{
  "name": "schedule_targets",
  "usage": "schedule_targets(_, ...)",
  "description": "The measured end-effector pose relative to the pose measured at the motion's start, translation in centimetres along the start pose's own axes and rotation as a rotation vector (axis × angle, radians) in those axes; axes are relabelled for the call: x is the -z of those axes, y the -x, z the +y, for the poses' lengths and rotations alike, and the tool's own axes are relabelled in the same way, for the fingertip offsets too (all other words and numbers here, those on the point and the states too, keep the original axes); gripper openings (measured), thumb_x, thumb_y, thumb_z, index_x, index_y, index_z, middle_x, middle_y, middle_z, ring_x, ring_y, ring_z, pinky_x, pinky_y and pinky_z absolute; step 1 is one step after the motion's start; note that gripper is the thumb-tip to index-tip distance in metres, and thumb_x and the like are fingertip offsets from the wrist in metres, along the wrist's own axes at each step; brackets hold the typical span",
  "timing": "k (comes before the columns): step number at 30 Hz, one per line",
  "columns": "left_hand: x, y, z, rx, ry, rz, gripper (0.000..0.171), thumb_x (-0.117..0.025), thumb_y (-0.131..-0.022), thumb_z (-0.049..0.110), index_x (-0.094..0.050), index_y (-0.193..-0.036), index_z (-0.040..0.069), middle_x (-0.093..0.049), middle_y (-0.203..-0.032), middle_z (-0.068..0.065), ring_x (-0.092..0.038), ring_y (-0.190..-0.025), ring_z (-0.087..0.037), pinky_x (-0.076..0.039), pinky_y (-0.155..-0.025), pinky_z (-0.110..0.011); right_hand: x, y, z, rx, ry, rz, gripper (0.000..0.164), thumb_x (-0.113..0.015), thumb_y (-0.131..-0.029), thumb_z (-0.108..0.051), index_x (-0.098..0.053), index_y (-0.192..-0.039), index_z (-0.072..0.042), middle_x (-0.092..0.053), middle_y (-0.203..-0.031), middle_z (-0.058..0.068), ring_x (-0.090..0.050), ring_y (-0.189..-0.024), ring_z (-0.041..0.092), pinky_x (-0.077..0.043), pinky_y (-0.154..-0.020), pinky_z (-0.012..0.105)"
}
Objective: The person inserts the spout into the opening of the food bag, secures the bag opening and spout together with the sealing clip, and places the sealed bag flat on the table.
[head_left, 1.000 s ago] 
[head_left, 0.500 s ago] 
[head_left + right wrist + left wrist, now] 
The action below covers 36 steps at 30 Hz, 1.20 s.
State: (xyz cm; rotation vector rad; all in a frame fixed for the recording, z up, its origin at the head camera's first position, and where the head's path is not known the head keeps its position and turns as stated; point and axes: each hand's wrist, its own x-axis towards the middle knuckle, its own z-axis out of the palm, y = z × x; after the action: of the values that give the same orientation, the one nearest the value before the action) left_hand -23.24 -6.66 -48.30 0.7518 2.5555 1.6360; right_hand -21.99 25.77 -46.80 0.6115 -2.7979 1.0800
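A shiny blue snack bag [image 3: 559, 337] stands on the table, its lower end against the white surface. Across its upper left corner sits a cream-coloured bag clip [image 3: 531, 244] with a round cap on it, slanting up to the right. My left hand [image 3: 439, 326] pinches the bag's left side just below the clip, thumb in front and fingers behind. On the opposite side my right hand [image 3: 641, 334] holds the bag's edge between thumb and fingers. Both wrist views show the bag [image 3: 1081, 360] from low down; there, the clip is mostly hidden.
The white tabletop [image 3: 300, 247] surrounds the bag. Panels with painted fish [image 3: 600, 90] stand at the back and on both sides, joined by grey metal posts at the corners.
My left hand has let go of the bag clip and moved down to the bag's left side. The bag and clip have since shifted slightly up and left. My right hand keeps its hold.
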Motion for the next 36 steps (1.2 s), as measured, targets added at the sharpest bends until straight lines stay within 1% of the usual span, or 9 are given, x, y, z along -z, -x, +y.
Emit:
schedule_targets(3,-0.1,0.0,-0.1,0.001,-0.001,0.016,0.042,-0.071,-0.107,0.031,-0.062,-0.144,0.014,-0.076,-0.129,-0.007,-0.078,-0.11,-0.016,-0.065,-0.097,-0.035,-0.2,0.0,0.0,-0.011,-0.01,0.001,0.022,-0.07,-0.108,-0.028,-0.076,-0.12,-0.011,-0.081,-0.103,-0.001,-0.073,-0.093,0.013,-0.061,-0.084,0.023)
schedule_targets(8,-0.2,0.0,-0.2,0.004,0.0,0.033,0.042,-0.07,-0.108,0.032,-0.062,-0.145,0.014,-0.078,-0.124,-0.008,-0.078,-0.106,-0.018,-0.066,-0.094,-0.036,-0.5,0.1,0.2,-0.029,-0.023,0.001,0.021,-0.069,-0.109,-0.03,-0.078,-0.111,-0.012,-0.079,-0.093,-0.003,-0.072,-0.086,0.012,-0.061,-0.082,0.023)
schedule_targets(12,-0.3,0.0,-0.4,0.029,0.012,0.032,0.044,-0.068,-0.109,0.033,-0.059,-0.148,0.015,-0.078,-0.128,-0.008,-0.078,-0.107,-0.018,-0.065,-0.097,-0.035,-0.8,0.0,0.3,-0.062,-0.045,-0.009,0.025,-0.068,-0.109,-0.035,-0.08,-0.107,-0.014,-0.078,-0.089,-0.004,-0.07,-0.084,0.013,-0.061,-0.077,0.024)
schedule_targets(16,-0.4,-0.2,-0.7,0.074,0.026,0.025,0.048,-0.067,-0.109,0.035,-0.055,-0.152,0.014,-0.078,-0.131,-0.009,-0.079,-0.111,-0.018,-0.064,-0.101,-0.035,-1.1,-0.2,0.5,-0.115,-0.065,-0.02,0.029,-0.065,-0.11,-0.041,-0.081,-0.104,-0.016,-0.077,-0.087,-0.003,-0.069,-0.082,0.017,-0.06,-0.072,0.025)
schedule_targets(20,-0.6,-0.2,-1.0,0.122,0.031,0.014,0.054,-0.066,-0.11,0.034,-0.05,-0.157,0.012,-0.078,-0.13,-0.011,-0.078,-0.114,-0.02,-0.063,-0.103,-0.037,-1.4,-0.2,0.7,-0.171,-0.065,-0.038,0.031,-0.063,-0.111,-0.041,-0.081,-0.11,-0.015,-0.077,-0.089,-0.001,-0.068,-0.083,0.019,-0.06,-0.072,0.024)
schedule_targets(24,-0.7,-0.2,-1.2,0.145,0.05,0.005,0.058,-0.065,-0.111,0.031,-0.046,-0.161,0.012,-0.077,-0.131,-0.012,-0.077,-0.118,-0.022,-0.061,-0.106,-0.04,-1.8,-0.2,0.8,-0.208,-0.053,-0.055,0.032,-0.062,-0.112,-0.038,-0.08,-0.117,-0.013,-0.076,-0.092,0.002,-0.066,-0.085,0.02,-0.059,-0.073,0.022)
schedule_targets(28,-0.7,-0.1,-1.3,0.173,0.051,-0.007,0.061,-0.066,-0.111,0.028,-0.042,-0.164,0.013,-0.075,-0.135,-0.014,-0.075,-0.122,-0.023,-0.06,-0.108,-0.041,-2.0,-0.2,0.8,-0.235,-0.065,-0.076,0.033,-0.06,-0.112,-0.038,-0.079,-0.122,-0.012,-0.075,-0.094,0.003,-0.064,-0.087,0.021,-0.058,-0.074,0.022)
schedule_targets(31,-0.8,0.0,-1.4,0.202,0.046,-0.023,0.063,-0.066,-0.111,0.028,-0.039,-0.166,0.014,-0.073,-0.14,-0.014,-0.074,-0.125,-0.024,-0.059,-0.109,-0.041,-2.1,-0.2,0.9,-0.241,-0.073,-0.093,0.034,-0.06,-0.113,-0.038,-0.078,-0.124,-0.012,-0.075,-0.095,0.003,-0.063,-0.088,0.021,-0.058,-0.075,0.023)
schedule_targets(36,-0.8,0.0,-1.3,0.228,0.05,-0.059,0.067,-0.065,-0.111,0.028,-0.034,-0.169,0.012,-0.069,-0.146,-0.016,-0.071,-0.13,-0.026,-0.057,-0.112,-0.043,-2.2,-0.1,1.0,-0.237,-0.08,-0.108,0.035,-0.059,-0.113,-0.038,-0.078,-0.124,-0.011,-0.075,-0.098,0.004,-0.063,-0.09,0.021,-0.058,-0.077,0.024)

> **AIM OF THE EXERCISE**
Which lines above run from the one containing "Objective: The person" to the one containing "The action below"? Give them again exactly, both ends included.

> **SOLUTION**
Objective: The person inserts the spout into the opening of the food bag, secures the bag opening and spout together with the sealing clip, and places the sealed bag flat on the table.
[head_left, 1.000 s ago] 
[head_left, 0.500 s ago] 
[head_left + right wrist + left wrist, now] 
The action below covers 36 steps at 30 Hz, 1.20 s.

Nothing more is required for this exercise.